“Colpita la parrocchia latina della sacra Famiglia di Gaza. 6 feriti, di cui 2 gravi.

Lievemente ferito il parroco, Padre Gabriel Romanelli che si trova attualmente in ospedale”. A dichiararlo è il patriarca latino di Gerusalemme, card. Pierbattista Pizzaballa in una nota. La parrocchia attualmente ospita circa 500 sfollati cristiani. Poco fa un aggiornamento del Patriarcato Latino parla di 6 feriti di cui 2 in condizioni disperate. Non ci sarebbero quindi vittime.
AGGIORNAMENTO
Sale a due morti, un uomo e una donna, il bilancio dell’attacco israeliano di questa mattina alla parrocchia latina della Sacra Famiglia di Gaza. A confermarlo è il Patriarcato latino di Gerusalemme. Inizialmente si era parlato di 6 feriti, di cui 2 in condizioni disperate.
LE REAZIONI
“Papa Leone XIV è stato profondamente rattristato nell’apprendere della perdita di vite umane e dei feriti causati dall’attacco militare alla chiesa cattolica della Sacra Famiglia a Gaza”. Lo si legge in un telegramma di cordoglio inviato dal Santo Padre, a firma del card. Pietro Parolin, segretario di Stato, al parroco Padre Gabriele Romanelli e all’intera comunità parrocchiale. Il Papa assicura “la sua vicinanza spirituale” e “affida le anime dei defunti alla misericordia amorosa di Dio onnipotente”, pregando “per la consolazione di quanti sono nel dolore e per la guarigione dei feriti”. Leone XIV rinnova inoltre “il suo appello per un cessate-il-fuoco immediato” ed esprime “la profonda speranza in un dialogo, una riconciliazione e una pace duratura nella regione”.
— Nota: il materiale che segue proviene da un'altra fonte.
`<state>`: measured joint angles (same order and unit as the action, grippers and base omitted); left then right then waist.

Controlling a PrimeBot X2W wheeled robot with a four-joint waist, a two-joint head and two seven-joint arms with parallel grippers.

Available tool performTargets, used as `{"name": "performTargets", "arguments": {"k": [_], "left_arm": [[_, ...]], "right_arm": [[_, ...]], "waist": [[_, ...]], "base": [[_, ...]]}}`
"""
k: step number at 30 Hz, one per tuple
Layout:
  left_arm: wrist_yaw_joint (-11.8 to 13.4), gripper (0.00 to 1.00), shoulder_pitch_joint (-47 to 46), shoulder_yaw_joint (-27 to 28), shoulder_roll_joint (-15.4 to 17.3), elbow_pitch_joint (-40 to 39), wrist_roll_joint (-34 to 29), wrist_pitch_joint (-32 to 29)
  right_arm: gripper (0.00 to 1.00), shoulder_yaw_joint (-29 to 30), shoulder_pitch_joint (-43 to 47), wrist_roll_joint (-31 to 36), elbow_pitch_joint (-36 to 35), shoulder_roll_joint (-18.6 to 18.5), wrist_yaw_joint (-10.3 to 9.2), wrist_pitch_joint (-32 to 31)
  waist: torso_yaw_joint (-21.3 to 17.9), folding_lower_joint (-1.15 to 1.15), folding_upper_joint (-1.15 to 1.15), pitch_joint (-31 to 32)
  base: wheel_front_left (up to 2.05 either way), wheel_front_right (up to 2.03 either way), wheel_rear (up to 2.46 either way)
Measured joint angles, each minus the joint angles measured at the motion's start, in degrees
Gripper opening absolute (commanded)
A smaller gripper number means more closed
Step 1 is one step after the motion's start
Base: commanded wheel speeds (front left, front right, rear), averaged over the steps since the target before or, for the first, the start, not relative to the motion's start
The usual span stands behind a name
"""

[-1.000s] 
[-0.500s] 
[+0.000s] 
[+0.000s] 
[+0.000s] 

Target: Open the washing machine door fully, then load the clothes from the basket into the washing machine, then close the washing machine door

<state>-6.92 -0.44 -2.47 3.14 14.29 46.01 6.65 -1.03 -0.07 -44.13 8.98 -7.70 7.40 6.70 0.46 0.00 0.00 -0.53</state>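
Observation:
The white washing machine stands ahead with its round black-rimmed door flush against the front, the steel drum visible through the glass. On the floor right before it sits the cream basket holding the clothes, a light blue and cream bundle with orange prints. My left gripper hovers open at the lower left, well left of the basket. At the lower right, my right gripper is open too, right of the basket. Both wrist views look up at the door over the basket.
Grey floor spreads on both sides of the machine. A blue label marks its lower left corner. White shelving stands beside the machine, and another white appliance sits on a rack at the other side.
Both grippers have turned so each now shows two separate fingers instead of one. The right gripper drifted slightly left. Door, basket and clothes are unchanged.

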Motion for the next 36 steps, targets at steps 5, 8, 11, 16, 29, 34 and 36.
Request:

“Apprendiamo con sgomento dell’inaccettabile attacco alla chiesa della Sacra Famiglia di Gaza. Esprimiamo vicinanza alla comunità della parrocchia colpita, con un particolare pensiero a coloro che soffrono e ai feriti, tra i quali padre Gabriel Romanelli”. Lo scrive, invece, la presidenza della Cei in una nota diffusa poco fa. “Nel condannare fermamente le violenze che continuano a seminare distruzione e morte tra la popolazione della Striscia, duramente provata da mesi di guerra - prosegue la nota -, rivolgiamo un appello alle parti coinvolte e alla comunità internazionale affinché tacciano le armi e si avvii un negoziato, unica strada possibile per giungere alla pace”. La presidenza ringrazia infine “la presidente dell’Unione delle comunità ebraiche italiane, Noemi Di Segni, per il suo messaggio di solidarietà e quanti, in queste ore, stanno manifestando la loro prossimità alla Chiesa cattolica”.